## [ACTIVITY]
An identical copy of the listing below is all the answer should contain.

## [EXTRACTED DATA]
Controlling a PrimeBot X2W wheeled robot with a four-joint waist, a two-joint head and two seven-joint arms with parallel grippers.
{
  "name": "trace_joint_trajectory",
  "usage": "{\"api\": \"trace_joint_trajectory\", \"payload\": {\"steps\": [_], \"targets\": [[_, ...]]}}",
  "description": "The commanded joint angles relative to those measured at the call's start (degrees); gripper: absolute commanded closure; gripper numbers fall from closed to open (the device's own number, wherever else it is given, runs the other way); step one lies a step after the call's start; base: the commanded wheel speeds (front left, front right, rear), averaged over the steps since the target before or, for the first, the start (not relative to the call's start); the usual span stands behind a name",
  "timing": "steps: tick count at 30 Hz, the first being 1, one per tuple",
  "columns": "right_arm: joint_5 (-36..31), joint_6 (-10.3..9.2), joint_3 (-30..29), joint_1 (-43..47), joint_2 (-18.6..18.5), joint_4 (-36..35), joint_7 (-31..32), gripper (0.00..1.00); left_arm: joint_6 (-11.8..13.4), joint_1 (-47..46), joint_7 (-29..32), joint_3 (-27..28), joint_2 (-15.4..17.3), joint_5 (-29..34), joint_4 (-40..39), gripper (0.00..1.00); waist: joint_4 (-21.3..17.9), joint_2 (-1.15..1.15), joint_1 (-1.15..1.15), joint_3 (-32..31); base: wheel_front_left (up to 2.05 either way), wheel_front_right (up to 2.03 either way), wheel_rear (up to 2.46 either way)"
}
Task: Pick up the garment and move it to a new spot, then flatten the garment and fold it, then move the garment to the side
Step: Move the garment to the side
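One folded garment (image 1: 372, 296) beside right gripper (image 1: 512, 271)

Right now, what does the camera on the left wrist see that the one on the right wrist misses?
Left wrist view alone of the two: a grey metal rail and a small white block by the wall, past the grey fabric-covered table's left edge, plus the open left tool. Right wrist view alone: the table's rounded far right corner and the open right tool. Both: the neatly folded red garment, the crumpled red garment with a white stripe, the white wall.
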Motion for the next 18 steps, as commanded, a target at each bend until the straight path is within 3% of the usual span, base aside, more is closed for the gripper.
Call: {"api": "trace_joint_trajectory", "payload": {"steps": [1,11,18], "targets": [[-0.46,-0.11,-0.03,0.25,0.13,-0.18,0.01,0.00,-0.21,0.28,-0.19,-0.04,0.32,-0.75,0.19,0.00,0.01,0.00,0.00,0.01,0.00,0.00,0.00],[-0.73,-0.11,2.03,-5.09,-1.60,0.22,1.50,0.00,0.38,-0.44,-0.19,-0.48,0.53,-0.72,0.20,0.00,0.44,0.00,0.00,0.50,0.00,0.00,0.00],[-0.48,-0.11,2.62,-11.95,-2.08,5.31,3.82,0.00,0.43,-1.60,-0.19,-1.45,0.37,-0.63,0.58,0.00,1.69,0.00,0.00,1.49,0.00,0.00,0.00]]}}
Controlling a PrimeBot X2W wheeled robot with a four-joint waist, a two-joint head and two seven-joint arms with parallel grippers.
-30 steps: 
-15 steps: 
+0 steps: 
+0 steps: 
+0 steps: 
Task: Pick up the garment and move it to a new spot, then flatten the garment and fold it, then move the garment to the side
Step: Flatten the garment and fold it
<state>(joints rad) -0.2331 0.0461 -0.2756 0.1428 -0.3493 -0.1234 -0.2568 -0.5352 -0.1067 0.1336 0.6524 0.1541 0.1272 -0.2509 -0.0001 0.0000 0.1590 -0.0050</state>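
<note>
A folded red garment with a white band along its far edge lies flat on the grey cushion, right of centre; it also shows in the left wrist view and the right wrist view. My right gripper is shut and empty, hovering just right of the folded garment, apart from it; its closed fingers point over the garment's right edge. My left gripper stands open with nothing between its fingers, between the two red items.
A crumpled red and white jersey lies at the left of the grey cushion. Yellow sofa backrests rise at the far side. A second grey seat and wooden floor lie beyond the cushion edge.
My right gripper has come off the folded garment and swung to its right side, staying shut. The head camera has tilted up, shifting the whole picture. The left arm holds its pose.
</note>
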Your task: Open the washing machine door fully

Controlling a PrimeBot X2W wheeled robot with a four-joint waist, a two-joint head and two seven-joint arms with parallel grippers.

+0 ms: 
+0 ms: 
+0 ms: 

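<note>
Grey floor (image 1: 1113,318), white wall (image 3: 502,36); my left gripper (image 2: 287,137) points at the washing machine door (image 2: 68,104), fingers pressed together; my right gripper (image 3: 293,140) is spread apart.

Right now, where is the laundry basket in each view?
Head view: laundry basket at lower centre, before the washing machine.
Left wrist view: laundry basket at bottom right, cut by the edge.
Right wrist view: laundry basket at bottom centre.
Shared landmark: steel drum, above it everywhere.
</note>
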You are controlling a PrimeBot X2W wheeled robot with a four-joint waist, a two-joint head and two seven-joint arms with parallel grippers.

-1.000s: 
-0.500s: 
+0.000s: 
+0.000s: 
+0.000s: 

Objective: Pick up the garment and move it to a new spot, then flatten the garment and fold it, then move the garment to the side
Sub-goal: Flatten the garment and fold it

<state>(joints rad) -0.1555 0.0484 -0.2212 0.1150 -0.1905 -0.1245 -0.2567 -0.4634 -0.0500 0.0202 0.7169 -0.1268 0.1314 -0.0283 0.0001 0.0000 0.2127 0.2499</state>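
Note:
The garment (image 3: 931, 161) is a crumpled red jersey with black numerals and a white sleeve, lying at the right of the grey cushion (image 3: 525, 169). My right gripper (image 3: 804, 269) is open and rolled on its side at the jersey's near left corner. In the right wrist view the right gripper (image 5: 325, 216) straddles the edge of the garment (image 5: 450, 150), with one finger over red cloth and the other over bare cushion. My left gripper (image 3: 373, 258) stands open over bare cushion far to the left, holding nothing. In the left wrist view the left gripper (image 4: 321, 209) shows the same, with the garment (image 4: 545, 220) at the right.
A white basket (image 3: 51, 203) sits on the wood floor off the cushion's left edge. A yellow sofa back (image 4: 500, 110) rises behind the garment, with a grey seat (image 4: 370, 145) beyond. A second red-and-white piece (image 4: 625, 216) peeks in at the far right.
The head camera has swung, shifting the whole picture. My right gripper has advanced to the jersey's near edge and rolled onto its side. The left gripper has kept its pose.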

## [RESULT OF THE TASK]
Controlling a PrimeBot X2W wheeled robot with a four-joint waist, a two-joint head and two seven-joint arms with parallel grippers.
{
  "name": "trace_joint_trajectory",
  "usage": "{\"api\": \"trace_joint_trajectory\", \"payload\": {\"steps\": [_], \"targets\": [[_, ...]]}}",
  "description": "The commanded joint angles relative to those measured at the call's start (degrees); gripper: absolute commanded closure; gripper numbers fall from closed to open (the device's own number, wherever else it is given, runs the other way); step one lies a step after the call's start; base: the commanded wheel speeds (front left, front right, rear), averaged over the steps since the target before or, for the first, the start (not relative to the call's start); the usual span stands behind a name",
  "timing": "steps: tick count at 30 Hz, the first being 1, one per tuple",
  "columns": "right_arm: joint_5 (-36..31), joint_6 (-10.3..9.2), joint_3 (-30..29), joint_1 (-43..47), joint_2 (-18.6..18.5), joint_4 (-36..35), joint_7 (-31..32), gripper (0.00..1.00); left_arm: joint_6 (-11.8..13.4), joint_1 (-47..46), joint_7 (-29..32), joint_3 (-27..28), joint_2 (-15.4..17.3), joint_5 (-29..34), joint_4 (-40..39), gripper (0.00..1.00); waist: joint_4 (-21.3..17.9), joint_2 (-1.15..1.15), joint_1 (-1.15..1.15), joint_3 (-32..31); base: wheel_front_left (up to 2.05 either way), wheel_front_right (up to 2.03 either way), wheel_rear (up to 2.46 either way)"
}
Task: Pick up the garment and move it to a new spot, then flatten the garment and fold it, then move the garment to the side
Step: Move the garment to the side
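One folded garment (image 1: 372, 296) beside right gripper (image 1: 512, 271)

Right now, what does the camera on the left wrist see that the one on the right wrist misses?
Left wrist view alone of the two: a grey metal rail and a small white block by the wall, past the grey fabric-covered table's left edge, plus the open left tool. Right wrist view alone: the table's rounded far right corner and the open right tool. Both: the neatly folded red garment, the crumpled red garment with a white stripe, the white wall.
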Motion for the next 18 steps, as commanded, a target at each bend until the straight path is within 3% of the usual span, base aside, more is closed for the gripper.
Call: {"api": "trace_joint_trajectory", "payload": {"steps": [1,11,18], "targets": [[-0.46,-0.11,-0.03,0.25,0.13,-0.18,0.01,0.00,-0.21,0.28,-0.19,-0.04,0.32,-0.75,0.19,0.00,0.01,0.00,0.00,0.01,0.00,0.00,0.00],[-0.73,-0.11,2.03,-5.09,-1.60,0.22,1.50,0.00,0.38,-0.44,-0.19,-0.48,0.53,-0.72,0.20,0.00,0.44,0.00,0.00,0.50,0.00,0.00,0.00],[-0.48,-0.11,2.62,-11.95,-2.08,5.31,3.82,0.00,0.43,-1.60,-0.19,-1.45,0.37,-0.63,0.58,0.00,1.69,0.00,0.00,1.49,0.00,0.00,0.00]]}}
Controlling a PrimeBot X2W wheeled robot with a four-joint waist, a two-joint head and two seven-joint arms with parallel grippers.
-30 steps: 
-15 steps: 
+0 steps: 
+0 steps: 
+0 steps: 
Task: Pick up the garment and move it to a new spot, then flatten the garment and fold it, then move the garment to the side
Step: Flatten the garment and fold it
<state>(joints rad) -0.2331 0.0461 -0.2756 0.1428 -0.3493 -0.1234 -0.2568 -0.5352 -0.1067 0.1336 0.6524 0.1541 0.1272 -0.2509 -0.0001 0.0000 0.1590 -0.0050</state>
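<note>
A folded red garment with a white band along its far edge lies flat on the grey cushion, right of centre; it also shows in the left wrist view and the right wrist view. My right gripper is shut and empty, hovering just right of the folded garment, apart from it; its closed fingers point over the garment's right edge. My left gripper stands open with nothing between its fingers, between the two red items.
A crumpled red and white jersey lies at the left of the grey cushion. Yellow sofa backrests rise at the far side. A second grey seat and wooden floor lie beyond the cushion edge.
My right gripper has come off the folded garment and swung to its right side, staying shut. The head camera has tilted up, shifting the whole picture. The left arm holds its pose.
</note>
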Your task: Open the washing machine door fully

Controlling a PrimeBot X2W wheeled robot with a four-joint waist, a two-joint head and two seven-joint arms with parallel grippers.

+0 ms: 
+0 ms: 
+0 ms: 

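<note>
Grey floor (image 1: 1113,318), white wall (image 3: 502,36); my left gripper (image 2: 287,137) points at the washing machine door (image 2: 68,104), fingers pressed together; my right gripper (image 3: 293,140) is spread apart.

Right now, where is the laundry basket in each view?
Head view: laundry basket at lower centre, before the washing machine.
Left wrist view: laundry basket at bottom right, cut by the edge.
Right wrist view: laundry basket at bottom centre.
Shared landmark: steel drum, above it everywhere.
</note>
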You are controlling a PrimeBot X2W wheeled robot with a four-joint waist, a two-joint head and two seven-joint arms with parallel grippers.

-1.000s: 
-0.500s: 
+0.000s: 
+0.000s: 
+0.000s: 

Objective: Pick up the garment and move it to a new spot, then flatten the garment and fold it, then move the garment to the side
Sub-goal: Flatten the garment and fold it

<state>(joints rad) -0.1555 0.0484 -0.2212 0.1150 -0.1905 -0.1245 -0.2567 -0.4634 -0.0500 0.0202 0.7169 -0.1268 0.1314 -0.0283 0.0001 0.0000 0.2127 0.2499</state>
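Note:
The garment (image 3: 931, 161) is a crumpled red jersey with black numerals and a white sleeve, lying at the right of the grey cushion (image 3: 525, 169). My right gripper (image 3: 804, 269) is open and rolled on its side at the jersey's near left corner. In the right wrist view the right gripper (image 5: 325, 216) straddles the edge of the garment (image 5: 450, 150), with one finger over red cloth and the other over bare cushion. My left gripper (image 3: 373, 258) stands open over bare cushion far to the left, holding nothing. In the left wrist view the left gripper (image 4: 321, 209) shows the same, with the garment (image 4: 545, 220) at the right.
A white basket (image 3: 51, 203) sits on the wood floor off the cushion's left edge. A yellow sofa back (image 4: 500, 110) rises behind the garment, with a grey seat (image 4: 370, 145) beyond. A second red-and-white piece (image 4: 625, 216) peeks in at the far right.
The head camera has swung, shifting the whole picture. My right gripper has advanced to the jersey's near edge and rolled onto its side. The left gripper has kept its pose.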

The answer stands, and there is nothing more to add.